» **Requirement**: From the listing, collect all lines containing the word "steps".

» **Given information**:
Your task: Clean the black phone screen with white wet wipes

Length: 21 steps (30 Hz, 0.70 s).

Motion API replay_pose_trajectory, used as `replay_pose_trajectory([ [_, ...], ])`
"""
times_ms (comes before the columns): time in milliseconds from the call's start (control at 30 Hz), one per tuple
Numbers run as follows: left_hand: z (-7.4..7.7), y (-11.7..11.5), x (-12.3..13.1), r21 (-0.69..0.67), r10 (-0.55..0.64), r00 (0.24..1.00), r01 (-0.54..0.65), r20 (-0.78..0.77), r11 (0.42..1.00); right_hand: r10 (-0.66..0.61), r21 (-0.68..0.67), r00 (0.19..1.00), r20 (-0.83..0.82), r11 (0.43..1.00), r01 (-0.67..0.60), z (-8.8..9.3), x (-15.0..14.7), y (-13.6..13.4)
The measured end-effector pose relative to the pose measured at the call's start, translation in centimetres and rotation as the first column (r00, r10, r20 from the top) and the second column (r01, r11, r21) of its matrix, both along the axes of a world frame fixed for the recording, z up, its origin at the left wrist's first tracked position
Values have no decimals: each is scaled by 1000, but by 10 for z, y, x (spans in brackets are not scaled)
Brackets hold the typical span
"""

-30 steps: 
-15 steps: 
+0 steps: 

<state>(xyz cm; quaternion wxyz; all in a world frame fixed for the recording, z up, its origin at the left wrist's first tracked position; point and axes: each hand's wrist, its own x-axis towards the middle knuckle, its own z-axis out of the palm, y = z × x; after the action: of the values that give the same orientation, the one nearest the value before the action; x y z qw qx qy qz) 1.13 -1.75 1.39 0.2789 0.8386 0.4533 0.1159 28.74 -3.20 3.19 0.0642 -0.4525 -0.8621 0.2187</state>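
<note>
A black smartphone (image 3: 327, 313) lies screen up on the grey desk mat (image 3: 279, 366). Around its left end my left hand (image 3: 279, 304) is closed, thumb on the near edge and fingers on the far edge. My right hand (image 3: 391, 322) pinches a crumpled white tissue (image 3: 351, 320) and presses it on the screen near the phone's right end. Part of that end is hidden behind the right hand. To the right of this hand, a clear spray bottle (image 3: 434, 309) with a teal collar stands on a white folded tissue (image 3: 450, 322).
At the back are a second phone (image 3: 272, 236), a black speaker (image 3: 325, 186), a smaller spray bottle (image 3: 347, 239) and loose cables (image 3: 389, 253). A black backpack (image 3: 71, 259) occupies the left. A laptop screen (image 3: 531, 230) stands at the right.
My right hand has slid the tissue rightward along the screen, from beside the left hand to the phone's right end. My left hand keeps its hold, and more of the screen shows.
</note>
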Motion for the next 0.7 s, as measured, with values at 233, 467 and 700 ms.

» **Exercise solution**:
Length: 21 steps (30 Hz, 0.70 s).
-30 steps: 
-15 steps: 
+0 steps: 

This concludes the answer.